If we would live in the middle-ages, you would belong to the group of people who would burn people at the stake for claiming the earth is round. Because, according to your logic, the earth can't possibly be round, due to the fact we would fall off.  ::lol::  Lol. Please.*Theres no point at all in claiming this or that is impossible.* Keeping an open mind won't get you killed. (unless theres idiots like you around, who will do anything to protect their belief of this and that being impossible.) We don't live in the middle-ages anymoe, but it is very obvious, if someone would claim shared dreaming is possible, you would declare them insane, and would put them in the madhouse. Which is worse than burning them on the stake. It's not science who claims this is impossible, its closeminded people like you who think they know science, but are actually too lazy to get into science. Both thumbs down for your attitude which slows down progress of science. *This is not skeptisism, this is nothing but being closeminded.* First explain me the mechanics of gravity, Mr scientific expert, then you can explain me how the mechanics of shared dreaming is impossible. Not even Einstein was able to explain the mechanics of gravity. He was only able to describe it as a "bending of spacetime". Thats it.




> Hello - 
> 
> I am new to this forum.  It seems that this thread has died off, but I am going to post just in case there is still interest and the experiment is still a possiblity.  I have had several shared dreams, with varying degrees of lucidity. I had a girlfriend who was an amazing dreamer, and she could literally _pull_ me into her dreamspace. * She described her technique to me, and I am happy to pass it along if there is interest.* 
> 
> It is interesting to note that I was not much of a lucid dreamer then, but she was able to awaken my lucidity anyway.  As such, my experience has been that only one dreamer has to be lucid/skilled.
> 
> On a secondary note, I've read all the postings in this thread.  While I greatly appreciate the intention to document this phenomenon scientifically, I also am suprised by the attempts to "define" the potential science of shared dreaming (i.e. how it could be possible, how it could function beyond time, etc.). So much that is "possible" in dreams is determined by what we believe to be possible - why bother trying to create laws around shared dreams BEFORE having them. It is a limiting factor. Instead, begin experimenting with shared dreams in the attempt to prove that they're possible, and THEN come up with theories about Why.

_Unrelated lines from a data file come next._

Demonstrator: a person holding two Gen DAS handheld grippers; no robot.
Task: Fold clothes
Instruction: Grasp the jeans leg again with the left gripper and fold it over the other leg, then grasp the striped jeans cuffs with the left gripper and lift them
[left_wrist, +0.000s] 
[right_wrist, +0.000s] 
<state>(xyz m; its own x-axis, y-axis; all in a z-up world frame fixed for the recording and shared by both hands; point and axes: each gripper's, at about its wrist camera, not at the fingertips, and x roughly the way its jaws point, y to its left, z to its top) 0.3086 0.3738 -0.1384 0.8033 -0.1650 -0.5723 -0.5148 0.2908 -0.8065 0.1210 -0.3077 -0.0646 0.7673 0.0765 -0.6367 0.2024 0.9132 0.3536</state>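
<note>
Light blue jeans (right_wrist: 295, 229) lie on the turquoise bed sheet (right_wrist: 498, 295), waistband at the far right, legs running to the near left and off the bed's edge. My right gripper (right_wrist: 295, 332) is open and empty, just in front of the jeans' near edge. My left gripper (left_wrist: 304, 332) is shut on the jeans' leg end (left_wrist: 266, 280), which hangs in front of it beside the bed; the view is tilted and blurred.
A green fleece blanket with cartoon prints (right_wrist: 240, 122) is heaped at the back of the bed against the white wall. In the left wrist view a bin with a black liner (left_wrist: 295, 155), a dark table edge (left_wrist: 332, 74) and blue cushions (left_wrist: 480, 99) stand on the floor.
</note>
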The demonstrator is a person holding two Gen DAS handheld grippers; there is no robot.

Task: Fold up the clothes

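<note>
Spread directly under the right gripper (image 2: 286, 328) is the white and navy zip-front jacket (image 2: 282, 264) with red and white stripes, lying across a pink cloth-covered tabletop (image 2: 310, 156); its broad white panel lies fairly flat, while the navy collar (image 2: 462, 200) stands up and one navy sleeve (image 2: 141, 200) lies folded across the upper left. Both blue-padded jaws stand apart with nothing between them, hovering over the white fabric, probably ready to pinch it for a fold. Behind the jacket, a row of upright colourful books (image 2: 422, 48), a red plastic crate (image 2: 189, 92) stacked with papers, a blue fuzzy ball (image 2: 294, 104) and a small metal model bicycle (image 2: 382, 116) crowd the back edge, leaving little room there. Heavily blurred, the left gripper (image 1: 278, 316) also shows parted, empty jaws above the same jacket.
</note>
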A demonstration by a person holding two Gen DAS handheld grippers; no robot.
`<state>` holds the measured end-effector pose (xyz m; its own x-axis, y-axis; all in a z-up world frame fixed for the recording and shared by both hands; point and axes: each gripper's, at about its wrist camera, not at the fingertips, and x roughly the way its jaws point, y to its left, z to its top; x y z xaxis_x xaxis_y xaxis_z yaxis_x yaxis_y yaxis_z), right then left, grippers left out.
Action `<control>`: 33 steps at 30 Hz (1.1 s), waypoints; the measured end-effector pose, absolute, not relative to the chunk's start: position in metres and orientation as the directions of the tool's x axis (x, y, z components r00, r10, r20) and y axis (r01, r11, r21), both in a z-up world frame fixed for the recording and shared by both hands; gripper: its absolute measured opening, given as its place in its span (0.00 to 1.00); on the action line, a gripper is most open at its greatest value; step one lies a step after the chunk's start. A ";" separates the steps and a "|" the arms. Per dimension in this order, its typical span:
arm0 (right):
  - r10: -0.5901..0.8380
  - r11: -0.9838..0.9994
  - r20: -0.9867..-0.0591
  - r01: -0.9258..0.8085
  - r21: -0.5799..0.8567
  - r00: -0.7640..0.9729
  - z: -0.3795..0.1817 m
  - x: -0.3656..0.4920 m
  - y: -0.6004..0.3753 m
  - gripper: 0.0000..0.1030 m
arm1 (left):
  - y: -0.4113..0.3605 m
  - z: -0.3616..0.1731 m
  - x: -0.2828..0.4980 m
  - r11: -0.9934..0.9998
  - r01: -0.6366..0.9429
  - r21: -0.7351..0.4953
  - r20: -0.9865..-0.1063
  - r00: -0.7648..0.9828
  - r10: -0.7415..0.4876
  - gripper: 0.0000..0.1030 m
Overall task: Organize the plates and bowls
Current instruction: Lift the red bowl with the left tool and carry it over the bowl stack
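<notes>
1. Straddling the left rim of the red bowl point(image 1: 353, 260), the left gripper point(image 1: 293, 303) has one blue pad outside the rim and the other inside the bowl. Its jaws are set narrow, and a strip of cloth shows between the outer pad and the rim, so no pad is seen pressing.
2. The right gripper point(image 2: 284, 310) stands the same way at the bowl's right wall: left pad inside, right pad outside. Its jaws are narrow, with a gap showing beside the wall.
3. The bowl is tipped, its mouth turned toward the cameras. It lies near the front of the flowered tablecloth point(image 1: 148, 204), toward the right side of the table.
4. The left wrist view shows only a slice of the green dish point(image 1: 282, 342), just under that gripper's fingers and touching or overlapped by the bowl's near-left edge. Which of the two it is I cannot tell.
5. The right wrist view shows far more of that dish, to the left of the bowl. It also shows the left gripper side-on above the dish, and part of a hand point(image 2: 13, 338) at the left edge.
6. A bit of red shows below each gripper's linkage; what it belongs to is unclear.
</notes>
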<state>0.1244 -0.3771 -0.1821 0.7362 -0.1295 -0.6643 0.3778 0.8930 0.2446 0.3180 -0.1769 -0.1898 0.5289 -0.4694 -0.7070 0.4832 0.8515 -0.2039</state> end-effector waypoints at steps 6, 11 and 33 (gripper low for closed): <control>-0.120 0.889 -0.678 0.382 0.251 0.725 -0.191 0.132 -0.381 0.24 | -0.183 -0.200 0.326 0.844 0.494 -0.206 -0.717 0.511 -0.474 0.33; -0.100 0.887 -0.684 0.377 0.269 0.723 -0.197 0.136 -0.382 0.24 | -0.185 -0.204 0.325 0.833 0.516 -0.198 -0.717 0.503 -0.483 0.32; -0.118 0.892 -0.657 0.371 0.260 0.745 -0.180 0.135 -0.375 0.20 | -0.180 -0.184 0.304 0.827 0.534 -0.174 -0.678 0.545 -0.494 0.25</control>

Completely agreed on your secondary note, and feel free to share your technique any information on shared dreaming is welcome imo. I'm very interested in that technqiue, feel free to share it ^^

----------


## onyxdreamer

Hi,

I just found this post.

Was this experimented eventually conducted? Are the results posted anywhere on the forum?

----------


## Chastity-Autumn

Something like this happened with me and my sister a couple of years back. We were both experiencing the same dream on the same night, etc. 
I've always wondered if it had anything to do with us being twins. xD

----------


## ShadowmanX

> Something like this happened with me and my sister a couple of years back. We were both experiencing the same dream on the same night, etc. 
> I've always wondered if it had anything to do with us being twins. xD



I guess it could be possible ^^. Might be a good idea to try on some more Shared dreams.

I hope this thread can be revived again. I'm currently just in the phase of trying to get a lucid dream, so I would only be able to be the 3rd party. But as soon as I am able to lucid dream I'll start my own experiments with a friend of mine.

And as of this thread: might be a good idea to have more threads about this topic. Maybe 1 for general talking about the topic(guess that would be this thread), 1 for results and background of the tests,... I can't think of more right now ^^

PS: Don't let the ignorance win and start to share your dreams

----------


## Luzid

Given that there is zero evidence that conciousness can extend outside of the cerbral cortex, this is on the same level as other unsupported alleged phenomona, such as wishes, OOBEs and ESP.

----------


## Chastity-Autumn

It's also stated that to post in these particular threads you have to believe in such things.

----------


## Luzid

> Are you telepathic? Can you hear other people's thoughts*?
> 
> Nope. Therefore shared dreaming is impossible**. QED.
> 
> *If you can hear other voices then you need to seek help.
> **Telepathy would be a requirement since dreams are constructs of the mind, and in order to share this with someone, it would require a link from mind to mind, i.e. telepathy.



Ahhhh, a voice of reason.

----------


## Luzid

> It's also stated that to post in these particular threads you have to believe in such things.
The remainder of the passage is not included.